APPEAL FROM THE CIRCUIT COURT OF THE UNITED
STATES FOR THE DISTRICT OF MINNESOTA

Syllabus

A good title to parts of the lands of an Indian tribe may be granted to individuals by a treaty between the United States and the tribe, without any act of Congress, or any patent from the Executive authority of the United States. The question in every case is whether the terms of the treaty are such as to manifest the intention of the parties to make a present grant to the persons named.

A treaty between the United States and an Indian tribe must be construed not according to the technical meaning of its words to learned lawyers, but in the sense in which they would naturally be understood by the Indians.

When the United States, in a treaty with an Indian tribe, and as part of the consideration for the cession by the tribe of a tract of country to the United States, make a reservation to a chief or other member of the tribe of a specified number of sections of land, whether already identified or to be surveyed and located in the future, the treaty itself converts the reserved sections into individual property; the reservation, unless accompanied by words limiting its effect, is equivalent to a present grant of a complete title in fee simple, and that title is alienable by the grantee at his pleasure, unless the United States, by a provision of the treaty, or of an act of Congress, have expressly or impliedly prohibited or restricted its alienation.

The effect of the Treaty of October 2, 1863, between the United States and the Red Lake and Pembina bands of Chippewa Indians, by which those bands ceded to the United States all their right, title and interest in a large tract of country, and by which

there shall be set apart from the tract .hereby ceded a reservation of six hundred and forty acres near the mouth of the Thief River for the chief Moose Dung

was to grant him an alienable title in fee in the quantity of land at the designated place, subject only to its selection in due form and to the definition of its boundaries by survey and patent.
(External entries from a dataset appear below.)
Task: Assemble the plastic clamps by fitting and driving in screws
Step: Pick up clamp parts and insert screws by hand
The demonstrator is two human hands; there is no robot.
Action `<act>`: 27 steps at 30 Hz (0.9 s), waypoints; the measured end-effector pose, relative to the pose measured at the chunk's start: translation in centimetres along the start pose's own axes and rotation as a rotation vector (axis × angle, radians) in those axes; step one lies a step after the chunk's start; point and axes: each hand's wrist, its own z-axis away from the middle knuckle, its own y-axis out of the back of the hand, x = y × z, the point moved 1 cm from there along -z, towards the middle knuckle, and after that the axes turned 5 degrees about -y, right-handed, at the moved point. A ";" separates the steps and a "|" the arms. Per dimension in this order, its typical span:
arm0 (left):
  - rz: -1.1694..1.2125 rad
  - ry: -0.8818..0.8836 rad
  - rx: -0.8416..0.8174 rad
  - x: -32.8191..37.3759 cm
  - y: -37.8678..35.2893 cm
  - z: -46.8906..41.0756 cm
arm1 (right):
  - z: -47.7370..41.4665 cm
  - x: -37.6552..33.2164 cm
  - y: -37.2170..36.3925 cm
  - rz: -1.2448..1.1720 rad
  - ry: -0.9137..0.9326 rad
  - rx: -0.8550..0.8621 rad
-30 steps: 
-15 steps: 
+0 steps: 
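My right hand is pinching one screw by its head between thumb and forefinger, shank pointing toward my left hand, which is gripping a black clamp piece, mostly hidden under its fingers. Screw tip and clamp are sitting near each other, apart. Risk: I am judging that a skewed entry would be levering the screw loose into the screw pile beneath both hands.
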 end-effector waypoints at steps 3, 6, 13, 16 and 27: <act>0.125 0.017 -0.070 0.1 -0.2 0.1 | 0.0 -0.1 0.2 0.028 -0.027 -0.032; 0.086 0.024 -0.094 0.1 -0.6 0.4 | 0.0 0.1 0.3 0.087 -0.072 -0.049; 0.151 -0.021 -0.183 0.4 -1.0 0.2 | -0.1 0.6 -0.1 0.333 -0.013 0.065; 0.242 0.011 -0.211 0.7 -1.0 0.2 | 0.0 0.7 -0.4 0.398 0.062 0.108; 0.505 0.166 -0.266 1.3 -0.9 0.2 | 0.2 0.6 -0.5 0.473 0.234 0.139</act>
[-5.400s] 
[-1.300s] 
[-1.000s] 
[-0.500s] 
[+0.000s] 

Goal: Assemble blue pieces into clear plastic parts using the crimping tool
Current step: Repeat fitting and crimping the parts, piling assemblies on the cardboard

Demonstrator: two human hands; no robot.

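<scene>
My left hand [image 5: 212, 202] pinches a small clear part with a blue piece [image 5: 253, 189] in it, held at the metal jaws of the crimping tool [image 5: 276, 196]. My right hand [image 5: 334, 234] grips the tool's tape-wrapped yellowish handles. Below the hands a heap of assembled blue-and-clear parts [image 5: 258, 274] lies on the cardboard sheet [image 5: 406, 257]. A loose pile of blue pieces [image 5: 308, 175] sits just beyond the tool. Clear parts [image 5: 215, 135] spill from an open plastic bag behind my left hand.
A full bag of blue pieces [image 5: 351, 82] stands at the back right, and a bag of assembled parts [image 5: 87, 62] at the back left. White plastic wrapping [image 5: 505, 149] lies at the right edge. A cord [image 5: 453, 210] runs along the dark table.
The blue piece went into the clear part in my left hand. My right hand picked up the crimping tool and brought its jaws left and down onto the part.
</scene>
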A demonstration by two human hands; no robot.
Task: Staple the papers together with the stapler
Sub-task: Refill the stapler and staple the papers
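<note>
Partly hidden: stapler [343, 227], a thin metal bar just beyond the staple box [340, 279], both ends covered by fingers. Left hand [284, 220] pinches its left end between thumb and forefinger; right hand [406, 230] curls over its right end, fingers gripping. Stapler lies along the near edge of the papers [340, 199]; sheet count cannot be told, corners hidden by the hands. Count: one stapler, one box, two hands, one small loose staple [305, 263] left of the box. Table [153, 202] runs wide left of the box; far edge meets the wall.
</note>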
The right of inheritance at the time of the death of the grantee in 1872 in land granted in fee by the United States by an Indian treaty to a member of an Indian tribe, whose tribal organization was still recognized by the government of the United States, is controlled by the laws, usages and customs of the tribe, and not by the law of the state in which the land lies, nor by any action of the Secretary of the Interior.

The construction of treaties is the peculiar province of the judiciary, and, except in cases purely political, Congress has no constitutional power to settle the rights under a treaty or to affect titles already granted by the treaty itself.

The case is stated in the opinion.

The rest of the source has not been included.